原本房子也没人住了,但是妹妹说要采风,留学回来非要回到这个小镇上住。
许遇儿在这里住了半年,没有见过哥哥长什么样子,但是妹妹古灵精怪,带人又热情,成了她在镇子上唯一的新朋友。
“许遇儿!”
饭后散步的许遇儿听见声音顿住脚步,就见安心脖子上挂着照相机跑过来,张牙舞爪偷袭她的肚子。

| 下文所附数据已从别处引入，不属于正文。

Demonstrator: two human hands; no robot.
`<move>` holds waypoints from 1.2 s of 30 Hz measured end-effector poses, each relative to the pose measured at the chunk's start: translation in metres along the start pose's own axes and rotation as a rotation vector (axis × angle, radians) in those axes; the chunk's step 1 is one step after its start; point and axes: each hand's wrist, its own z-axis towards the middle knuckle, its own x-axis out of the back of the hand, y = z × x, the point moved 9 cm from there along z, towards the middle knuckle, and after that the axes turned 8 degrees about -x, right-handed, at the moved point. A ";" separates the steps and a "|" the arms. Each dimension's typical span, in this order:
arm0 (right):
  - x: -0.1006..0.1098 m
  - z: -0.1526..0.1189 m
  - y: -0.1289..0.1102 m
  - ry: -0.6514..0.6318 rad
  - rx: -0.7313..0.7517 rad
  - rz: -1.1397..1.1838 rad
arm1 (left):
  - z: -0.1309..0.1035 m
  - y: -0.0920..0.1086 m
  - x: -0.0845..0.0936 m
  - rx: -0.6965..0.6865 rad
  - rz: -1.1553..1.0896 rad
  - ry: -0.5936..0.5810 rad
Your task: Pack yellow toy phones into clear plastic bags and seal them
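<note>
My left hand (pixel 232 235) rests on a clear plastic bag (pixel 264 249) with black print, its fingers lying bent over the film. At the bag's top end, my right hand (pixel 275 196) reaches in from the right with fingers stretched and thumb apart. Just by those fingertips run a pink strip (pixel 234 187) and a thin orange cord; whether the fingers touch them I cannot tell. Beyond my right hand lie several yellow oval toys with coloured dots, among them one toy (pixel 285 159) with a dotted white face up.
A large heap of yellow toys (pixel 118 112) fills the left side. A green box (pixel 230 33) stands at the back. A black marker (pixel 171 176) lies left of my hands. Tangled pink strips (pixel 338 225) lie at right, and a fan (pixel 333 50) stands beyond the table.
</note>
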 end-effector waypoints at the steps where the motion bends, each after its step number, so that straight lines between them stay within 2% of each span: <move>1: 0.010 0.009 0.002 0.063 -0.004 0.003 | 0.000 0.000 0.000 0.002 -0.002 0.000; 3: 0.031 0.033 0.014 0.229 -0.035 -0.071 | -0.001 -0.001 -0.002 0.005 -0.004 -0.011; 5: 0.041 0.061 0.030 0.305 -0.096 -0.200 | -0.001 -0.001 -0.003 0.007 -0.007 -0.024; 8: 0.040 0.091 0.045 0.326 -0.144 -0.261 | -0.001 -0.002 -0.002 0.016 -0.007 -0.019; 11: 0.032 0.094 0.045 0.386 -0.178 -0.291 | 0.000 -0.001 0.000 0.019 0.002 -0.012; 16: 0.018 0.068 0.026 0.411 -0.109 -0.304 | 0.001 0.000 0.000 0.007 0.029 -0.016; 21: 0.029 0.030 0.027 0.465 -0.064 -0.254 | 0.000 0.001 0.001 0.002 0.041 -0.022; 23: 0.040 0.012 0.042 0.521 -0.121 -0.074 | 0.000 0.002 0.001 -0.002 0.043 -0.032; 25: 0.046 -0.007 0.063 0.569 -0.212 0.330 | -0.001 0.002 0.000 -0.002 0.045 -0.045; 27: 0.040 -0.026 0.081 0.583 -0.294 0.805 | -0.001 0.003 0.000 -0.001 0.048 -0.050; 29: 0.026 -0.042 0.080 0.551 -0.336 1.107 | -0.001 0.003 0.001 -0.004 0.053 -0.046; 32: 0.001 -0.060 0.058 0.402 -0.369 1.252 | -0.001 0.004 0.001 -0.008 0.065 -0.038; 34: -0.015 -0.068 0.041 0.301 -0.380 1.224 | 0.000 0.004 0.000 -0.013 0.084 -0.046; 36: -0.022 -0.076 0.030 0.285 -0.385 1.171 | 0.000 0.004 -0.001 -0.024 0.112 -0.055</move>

“你别闹,我现在身子重,可不敢乱动。”许遇儿提醒她。
安心撇了撇嘴,“开个玩笑嘛!对了,你什么时候生宝宝呀?要不要去我哥的医院,他虽然不是妇产科,但是和医院的医生都很熟的。”
“好啊。”许遇儿满口答应。
离生孩子还有几个月时间,不急着找医院,但如果有熟人那是最好,心里也能踏实一些。
回到家里,张姨刚好熬了中药,准备出门找她。看见她回来就皱着眉头,“你现在可不能再乱跑出去,来,趁热把药喝了吧。”
这是苏晴给她的药方,开始她还提心吊胆的,生怕许遇儿喝出什么意外,几次之后胆子也渐渐大了起来。
许遇儿只当是安胎药,没有怀疑就喝了下去。
“遇儿,虽说月份还早,生孩子的医院得提前预约啊,万一到时候突然要生,怕会措手不及。”
见她把药喝了,张姨不动声色接过碗,看似随口闲聊一样。
许遇儿笑了笑,“不用选了,安心今天来找我,让我去他哥哥的医院呢。”
“你答应了?”张姨心里一紧,赶紧追问。